## Exercise directions
Check each line of the material below, and copy it if it holds the string "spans".

## Recorded data
┌──

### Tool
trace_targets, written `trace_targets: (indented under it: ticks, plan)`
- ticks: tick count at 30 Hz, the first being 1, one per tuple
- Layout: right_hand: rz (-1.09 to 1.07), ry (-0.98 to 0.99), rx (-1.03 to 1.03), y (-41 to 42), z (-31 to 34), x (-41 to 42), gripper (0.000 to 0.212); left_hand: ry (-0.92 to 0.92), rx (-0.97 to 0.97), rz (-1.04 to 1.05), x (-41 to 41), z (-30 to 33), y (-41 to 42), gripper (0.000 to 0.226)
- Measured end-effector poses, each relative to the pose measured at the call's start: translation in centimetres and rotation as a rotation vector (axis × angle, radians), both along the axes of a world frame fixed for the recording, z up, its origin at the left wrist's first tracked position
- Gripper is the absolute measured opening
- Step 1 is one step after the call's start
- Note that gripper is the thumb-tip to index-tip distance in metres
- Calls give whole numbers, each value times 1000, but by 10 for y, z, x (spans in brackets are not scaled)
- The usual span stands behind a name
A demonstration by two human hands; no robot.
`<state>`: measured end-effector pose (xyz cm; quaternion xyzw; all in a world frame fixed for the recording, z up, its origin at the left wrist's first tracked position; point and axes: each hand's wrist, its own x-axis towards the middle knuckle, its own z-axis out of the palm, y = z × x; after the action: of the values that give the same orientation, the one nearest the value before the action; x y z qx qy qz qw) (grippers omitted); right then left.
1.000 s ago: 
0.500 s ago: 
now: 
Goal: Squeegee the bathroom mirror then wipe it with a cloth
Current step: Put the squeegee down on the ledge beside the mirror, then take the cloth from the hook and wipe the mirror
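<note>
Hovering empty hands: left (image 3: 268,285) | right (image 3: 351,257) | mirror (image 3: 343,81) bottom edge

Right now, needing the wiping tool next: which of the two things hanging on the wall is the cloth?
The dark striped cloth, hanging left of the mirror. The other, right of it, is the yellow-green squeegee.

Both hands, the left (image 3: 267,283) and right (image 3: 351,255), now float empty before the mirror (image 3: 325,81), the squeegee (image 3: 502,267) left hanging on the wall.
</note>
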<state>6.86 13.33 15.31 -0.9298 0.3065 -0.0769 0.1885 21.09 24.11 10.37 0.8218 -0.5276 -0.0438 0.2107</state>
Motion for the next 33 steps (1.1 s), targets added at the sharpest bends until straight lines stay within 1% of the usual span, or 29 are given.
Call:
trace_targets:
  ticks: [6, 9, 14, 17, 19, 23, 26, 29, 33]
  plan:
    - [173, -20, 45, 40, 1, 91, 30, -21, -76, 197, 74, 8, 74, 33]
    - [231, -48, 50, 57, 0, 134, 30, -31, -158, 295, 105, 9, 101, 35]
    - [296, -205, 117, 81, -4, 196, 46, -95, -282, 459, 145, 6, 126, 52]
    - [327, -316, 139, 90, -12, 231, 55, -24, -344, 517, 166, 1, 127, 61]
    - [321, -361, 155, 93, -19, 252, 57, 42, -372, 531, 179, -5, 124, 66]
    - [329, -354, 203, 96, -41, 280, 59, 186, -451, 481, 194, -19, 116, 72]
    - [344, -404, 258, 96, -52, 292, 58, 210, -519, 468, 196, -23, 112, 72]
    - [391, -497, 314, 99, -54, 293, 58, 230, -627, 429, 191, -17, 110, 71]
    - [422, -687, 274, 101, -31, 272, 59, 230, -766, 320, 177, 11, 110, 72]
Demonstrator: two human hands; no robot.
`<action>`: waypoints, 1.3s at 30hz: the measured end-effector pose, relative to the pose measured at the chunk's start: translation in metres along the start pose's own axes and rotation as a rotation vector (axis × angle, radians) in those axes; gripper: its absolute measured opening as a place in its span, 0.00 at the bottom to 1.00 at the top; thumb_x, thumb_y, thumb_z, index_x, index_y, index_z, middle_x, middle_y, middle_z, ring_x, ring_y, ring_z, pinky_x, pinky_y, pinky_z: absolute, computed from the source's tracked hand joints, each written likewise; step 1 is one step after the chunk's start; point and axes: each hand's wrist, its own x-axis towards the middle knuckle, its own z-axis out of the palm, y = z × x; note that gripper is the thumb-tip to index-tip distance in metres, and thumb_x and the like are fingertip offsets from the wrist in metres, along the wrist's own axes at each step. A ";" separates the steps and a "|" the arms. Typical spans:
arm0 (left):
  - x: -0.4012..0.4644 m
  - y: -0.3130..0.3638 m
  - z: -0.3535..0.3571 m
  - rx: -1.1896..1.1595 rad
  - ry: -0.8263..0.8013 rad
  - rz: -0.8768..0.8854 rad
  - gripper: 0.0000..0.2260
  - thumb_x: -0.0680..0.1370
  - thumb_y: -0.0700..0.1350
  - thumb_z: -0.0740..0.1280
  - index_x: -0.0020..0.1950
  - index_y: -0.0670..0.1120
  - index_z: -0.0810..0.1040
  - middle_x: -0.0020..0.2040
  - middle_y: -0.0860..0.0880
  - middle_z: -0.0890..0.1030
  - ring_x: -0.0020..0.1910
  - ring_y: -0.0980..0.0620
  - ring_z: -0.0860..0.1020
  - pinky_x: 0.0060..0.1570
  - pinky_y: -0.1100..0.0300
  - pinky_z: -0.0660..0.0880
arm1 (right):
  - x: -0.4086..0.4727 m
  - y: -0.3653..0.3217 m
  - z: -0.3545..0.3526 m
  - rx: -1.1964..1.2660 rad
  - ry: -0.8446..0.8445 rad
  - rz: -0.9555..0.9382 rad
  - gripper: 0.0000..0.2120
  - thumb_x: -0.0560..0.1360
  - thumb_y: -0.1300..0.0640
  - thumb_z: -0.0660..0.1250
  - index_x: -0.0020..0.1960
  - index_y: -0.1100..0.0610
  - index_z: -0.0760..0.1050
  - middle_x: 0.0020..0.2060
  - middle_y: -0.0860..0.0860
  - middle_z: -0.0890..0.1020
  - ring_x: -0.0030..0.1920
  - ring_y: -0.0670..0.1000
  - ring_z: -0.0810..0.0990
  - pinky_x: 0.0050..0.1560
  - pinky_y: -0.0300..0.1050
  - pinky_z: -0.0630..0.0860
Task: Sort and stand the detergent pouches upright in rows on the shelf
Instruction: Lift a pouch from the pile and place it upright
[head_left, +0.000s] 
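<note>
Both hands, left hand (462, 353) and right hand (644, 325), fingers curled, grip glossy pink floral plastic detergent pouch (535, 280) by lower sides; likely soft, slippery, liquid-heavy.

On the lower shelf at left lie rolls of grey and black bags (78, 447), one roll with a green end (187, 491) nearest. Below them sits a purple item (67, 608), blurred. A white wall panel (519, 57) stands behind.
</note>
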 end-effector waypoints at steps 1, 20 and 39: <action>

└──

## The completed task
- Calls give whole numbers, each value times 1000, but by 10 for y, z, x (spans in brackets are not scaled)
`<action>`: waypoints, 1.3s at 30hz: the measured end-effector pose, relative to the pose measured at the chunk's start: translation in metres along the start pose's own axes and rotation as a rotation vector (axis × angle, radians) in those axes; gripper: its absolute measured opening as a place in its span, 0.00 at the bottom to 1.00 at the top; thumb_x, thumb_y, thumb_z, index_x, index_y, index_z, middle_x, middle_y, middle_z, ring_x, ring_y, ring_z, pinky_x, pinky_y, pinky_z: absolute, computed from the source's tracked hand joints, each written likewise; step 1 is one step after the chunk's start; point and axes: each hand's wrist, its own x-axis towards the middle knuckle, its own z-axis out of the palm, y = z × x; note that gripper is the thumb-tip to index-tip distance in metres, and thumb_x and the like are fingertip offsets from the wrist in metres, along the wrist's own axes at each step. A ";" separates the steps and a "|" the arms. Typical spans:

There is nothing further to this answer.